* [Exercise] Your answer should hold each line of the material that contains the word "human".

* [Records for this task]

--- START ---

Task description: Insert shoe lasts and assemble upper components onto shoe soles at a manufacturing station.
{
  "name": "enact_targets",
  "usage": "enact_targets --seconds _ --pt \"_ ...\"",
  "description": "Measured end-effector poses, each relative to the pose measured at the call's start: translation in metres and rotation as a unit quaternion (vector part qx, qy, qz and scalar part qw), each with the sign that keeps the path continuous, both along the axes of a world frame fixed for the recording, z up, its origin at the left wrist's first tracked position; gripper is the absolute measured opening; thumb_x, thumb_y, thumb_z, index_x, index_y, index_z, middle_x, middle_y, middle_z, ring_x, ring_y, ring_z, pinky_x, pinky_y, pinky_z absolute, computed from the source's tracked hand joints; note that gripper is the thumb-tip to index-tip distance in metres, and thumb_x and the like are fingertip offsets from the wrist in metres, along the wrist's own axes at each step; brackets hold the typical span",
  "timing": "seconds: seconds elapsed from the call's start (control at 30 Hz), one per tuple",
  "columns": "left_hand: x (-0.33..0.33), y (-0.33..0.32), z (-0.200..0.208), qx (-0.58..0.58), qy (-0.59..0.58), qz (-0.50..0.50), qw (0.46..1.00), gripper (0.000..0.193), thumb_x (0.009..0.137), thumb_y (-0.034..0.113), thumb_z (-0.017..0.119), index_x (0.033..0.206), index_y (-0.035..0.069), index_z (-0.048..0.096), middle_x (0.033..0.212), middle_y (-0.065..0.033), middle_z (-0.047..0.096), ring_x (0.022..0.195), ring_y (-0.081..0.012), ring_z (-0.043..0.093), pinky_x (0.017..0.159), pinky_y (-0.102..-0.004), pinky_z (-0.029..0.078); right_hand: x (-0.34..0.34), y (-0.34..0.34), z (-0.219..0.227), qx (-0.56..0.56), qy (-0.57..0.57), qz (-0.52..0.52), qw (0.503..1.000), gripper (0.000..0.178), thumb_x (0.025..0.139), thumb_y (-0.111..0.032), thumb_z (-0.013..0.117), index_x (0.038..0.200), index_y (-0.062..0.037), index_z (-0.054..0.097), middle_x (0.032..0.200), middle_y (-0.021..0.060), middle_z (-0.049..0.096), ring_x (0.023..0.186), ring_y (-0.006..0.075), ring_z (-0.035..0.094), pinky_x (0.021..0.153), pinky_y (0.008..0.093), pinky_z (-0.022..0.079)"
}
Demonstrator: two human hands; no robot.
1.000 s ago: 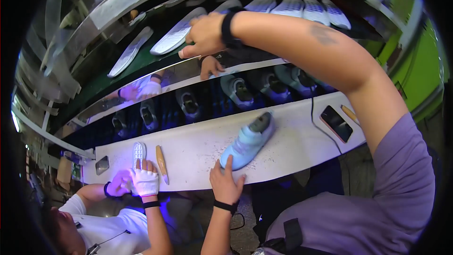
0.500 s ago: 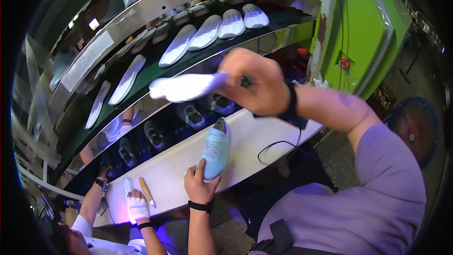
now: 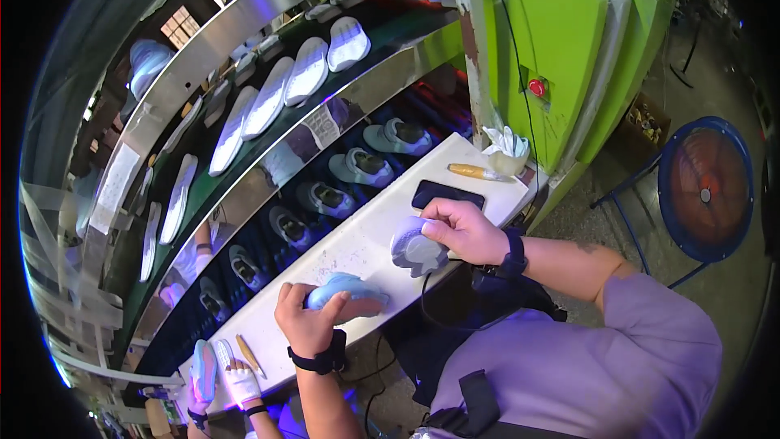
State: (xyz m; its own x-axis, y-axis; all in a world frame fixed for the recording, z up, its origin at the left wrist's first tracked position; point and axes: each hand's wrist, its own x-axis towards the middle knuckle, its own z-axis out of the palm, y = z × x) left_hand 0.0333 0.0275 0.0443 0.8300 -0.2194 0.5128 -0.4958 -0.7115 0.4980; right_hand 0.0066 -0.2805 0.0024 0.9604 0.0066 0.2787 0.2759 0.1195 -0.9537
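The tilted shoe [image 3: 348, 285] is pale blue, underside [image 3: 357, 307] perhaps pinkish; sole [image 3: 413, 246] greyish-white.

A: Occlusions?
B: Left hand [image 3: 307, 323] covers one end of the blue shoe [image 3: 351, 286]; toe or heel, cannot tell. Right hand [image 3: 467, 233] hides the gripped edge of the sole [image 3: 414, 250] and part of the dark phone's [image 3: 447, 193] near side.
A: Cut off?
B: Lower edge crops the left forearm [image 3: 325, 402] and the co-worker's arm [image 3: 262, 423].
A: Too small?
B: Marks on the paper sheet [image 3: 115, 187].
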Motion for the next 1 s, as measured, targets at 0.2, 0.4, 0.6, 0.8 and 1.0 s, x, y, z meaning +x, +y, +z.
enact_targets --seconds 0.2,0.4,0.6,0.8,1.0 --pt "0.009 -0.032 -0.077 -0.397 0.101 -0.041 0.911 0.061 0.077 0.039 0.085 0.118 0.0 0.062 0.1 -0.0084 0.067 0.089 -0.0189 0.065 0.083 -0.0334 0.053 -0.012 -0.006 -0.02 -0.036 0.02 0.021 0.999 0.027 0.096 -0.028 0.071 0.097 -0.0014 0.063 0.08 -0.0041 0.058 0.075 0.0042 0.05 0.067 0.0238 0.045" --pt "0.0 -0.045 -0.101 -0.367 0.047 -0.055 0.927 0.068 0.084 0.052 0.077 0.118 -0.004 0.06 0.099 -0.0089 0.067 0.089 -0.0185 0.064 0.085 -0.0335 0.052 -0.044 -0.012 -0.009 -0.036 -0.044 0.021 0.998 0.035 0.091 -0.034 0.076 0.094 -0.0016 0.063 0.08 -0.0031 0.06 0.073 0.0033 0.052 0.064 0.0215 0.043" --pt "-0.006 -0.064 -0.096 -0.381 0.019 -0.056 0.923 0.07 0.083 0.061 0.075 0.111 -0.001 0.06 0.09 -0.004 0.065 0.085 -0.0141 0.061 0.079 -0.0292 0.05 -0.066 -0.048 0.041 -0.095 -0.009 -0.03 0.995 0.057 0.09 -0.059 0.066 0.085 -0.0032 0.057 0.075 0.0071 0.064 0.059 0.0163 0.059 0.055 0.0321 0.05" --pt "0.003 -0.046 -0.107 -0.402 0.029 -0.045 0.914 0.066 0.084 0.061 0.074 0.109 0.002 0.06 0.091 -0.0019 0.064 0.085 -0.0135 0.06 0.079 -0.0282 0.049 -0.132 -0.189 0.122 0.029 -0.047 0.036 0.998 0.023 0.102 -0.029 0.057 0.091 -0.0107 0.051 0.068 0.0014 0.053 0.055 0.0134 0.052 0.05 0.0248 0.045" --pt "0.014 -0.057 -0.108 -0.373 0.04 -0.069 0.924 0.066 0.083 0.061 0.074 0.109 0.002 0.061 0.09 -0.0028 0.065 0.084 -0.0134 0.061 0.079 -0.0289 0.05 -0.123 -0.19 0.069 -0.093 0.107 -0.134 0.981 0.035 0.092 -0.037 0.063 0.101 -0.0037 0.061 0.082 0.0015 0.061 0.072 0.0094 0.06 0.062 0.0236 0.049"
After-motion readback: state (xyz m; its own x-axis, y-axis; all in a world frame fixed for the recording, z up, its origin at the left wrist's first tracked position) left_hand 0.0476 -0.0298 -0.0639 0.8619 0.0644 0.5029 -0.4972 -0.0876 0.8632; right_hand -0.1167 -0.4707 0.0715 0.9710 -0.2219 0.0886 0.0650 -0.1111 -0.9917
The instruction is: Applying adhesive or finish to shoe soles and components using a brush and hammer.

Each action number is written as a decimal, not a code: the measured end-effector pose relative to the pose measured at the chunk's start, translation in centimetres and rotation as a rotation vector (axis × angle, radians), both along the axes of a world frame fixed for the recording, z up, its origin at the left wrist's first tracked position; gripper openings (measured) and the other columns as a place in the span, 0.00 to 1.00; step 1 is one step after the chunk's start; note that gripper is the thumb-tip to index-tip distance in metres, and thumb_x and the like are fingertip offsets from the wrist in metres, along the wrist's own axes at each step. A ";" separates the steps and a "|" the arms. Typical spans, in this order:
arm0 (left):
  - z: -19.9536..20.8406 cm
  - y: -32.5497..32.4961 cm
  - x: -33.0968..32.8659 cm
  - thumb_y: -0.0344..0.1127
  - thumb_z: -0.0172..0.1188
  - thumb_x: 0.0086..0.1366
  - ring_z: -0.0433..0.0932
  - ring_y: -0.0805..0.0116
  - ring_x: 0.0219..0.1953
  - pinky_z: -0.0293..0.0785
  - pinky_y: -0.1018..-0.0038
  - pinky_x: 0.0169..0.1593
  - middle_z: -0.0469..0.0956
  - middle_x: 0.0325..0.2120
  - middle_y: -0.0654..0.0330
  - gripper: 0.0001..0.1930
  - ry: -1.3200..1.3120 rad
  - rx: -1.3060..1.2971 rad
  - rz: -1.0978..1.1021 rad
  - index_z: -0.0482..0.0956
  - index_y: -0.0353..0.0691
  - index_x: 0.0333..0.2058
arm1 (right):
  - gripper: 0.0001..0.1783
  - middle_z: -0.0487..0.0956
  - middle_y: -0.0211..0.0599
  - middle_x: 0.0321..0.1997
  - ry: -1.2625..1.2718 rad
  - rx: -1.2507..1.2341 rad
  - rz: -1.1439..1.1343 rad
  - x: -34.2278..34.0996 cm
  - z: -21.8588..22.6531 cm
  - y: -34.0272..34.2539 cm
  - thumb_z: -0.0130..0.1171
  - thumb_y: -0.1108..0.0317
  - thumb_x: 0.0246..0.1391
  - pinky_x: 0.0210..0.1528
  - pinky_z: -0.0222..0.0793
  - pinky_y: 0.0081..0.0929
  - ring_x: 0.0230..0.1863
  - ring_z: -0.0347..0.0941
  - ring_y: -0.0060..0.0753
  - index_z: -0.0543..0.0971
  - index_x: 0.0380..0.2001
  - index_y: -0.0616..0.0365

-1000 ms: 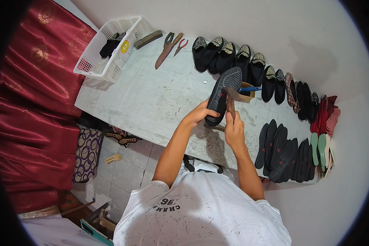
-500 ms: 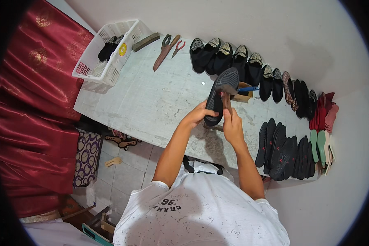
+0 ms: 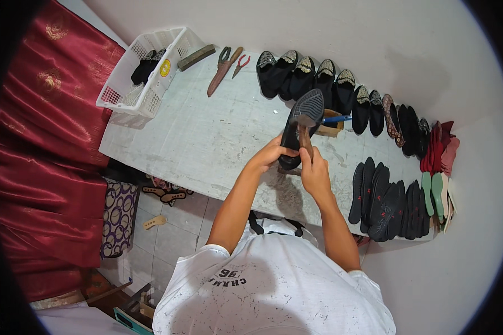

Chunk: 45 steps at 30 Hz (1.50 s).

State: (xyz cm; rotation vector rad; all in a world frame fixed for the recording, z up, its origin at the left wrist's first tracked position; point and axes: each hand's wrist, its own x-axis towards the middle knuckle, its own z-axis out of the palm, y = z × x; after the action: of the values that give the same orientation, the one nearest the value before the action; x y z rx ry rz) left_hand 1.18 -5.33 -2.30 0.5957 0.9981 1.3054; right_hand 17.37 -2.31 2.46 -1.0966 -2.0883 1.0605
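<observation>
A black shoe (image 3: 308, 103), its ribbed sole turned toward me, is tilted up over the table. My left hand (image 3: 271, 154) is closed round its lower end, with the thumb lying across the sole. In my right hand (image 3: 316, 173) is the wooden handle of a hammer (image 3: 305, 137), the fingers wrapped round its lower part. The hammer's head lies over the middle of the sole and seems to touch it. Just behind the shoe stands a small yellowish box (image 3: 331, 132) with a blue-handled brush (image 3: 336, 119) resting across it.
Along the wall runs a row of finished black shoes (image 3: 304, 75). Black soles (image 3: 379, 190) and green insoles (image 3: 436, 190) lie at the right, near red cloth (image 3: 433, 151). A knife (image 3: 221, 75), pliers (image 3: 241, 64), a block (image 3: 197, 57) and a white basket (image 3: 157, 96) are at the left.
The hammer head has shifted slightly left, squarely over the sole, and its handle has tilted a little. Both hands keep their holds; the shoe has hardly moved.
</observation>
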 end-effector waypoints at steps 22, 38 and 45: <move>0.2 -0.3 0.1 0.25 0.65 0.49 0.75 0.69 0.46 0.68 0.73 0.54 0.77 0.42 0.61 0.29 0.028 -0.046 -0.007 0.70 0.36 0.53 | 0.23 0.66 0.28 0.12 0.269 -0.409 -0.120 3.4 -0.2 0.4 0.44 0.52 0.67 0.13 0.55 0.22 0.11 0.62 0.19 0.70 0.27 0.60; 0.9 -0.2 0.4 0.25 0.66 0.50 0.75 0.69 0.48 0.68 0.73 0.55 0.77 0.44 0.60 0.31 -0.001 -0.018 -0.015 0.69 0.36 0.56 | 0.22 0.69 0.34 0.16 0.336 -0.417 -0.171 4.5 -5.5 -2.3 0.44 0.50 0.66 0.18 0.60 0.25 0.14 0.66 0.25 0.72 0.34 0.60; 0.2 -0.4 0.2 0.25 0.66 0.49 0.75 0.69 0.46 0.68 0.73 0.54 0.77 0.43 0.60 0.30 0.018 -0.041 -0.007 0.70 0.35 0.54 | 0.27 0.65 0.30 0.14 0.576 -0.220 -0.058 3.9 0.6 -2.0 0.43 0.42 0.64 0.10 0.53 0.18 0.09 0.58 0.19 0.67 0.30 0.58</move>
State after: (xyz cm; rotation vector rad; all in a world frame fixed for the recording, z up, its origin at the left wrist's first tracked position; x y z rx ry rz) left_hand 1.33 -5.73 -2.07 0.5804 1.0344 1.2725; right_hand 21.28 -4.28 3.05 -0.8124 -1.5033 1.4045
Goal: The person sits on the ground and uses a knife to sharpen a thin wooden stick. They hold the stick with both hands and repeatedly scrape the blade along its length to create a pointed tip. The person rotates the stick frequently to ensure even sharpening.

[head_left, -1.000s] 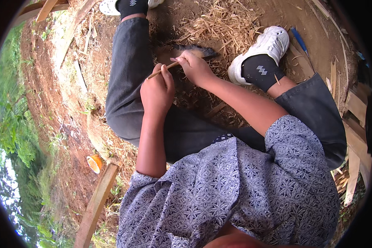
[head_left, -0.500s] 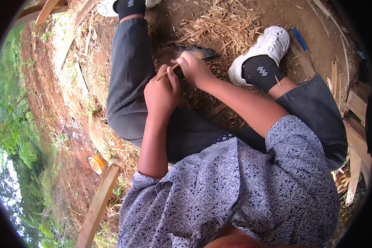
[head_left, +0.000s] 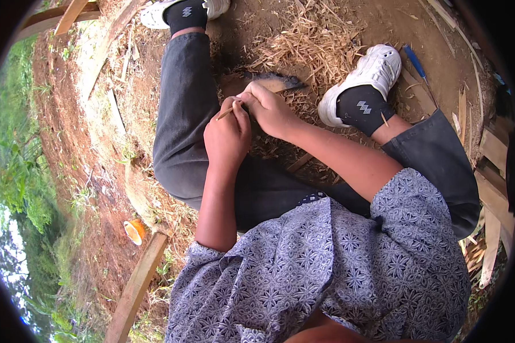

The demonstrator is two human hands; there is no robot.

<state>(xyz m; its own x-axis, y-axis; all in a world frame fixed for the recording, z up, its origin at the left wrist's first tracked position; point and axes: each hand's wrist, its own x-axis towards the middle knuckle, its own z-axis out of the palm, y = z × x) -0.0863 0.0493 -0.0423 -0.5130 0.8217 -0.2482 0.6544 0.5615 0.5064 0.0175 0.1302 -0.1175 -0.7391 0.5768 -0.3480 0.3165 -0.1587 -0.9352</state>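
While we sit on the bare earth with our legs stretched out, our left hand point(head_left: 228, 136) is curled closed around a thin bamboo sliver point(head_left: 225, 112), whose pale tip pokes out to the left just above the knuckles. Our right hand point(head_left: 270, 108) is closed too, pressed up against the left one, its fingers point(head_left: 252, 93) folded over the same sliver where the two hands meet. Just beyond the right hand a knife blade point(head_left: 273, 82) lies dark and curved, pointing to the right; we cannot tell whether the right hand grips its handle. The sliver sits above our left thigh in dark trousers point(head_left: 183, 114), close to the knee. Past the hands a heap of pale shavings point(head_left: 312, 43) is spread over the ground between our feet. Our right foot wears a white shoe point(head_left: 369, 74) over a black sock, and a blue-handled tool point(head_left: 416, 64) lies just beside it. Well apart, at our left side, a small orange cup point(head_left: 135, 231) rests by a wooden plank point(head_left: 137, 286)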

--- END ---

* [Response to the exercise]
Demonstrator: two human hands; no robot.
The demonstrator is two human hands; there is no robot.

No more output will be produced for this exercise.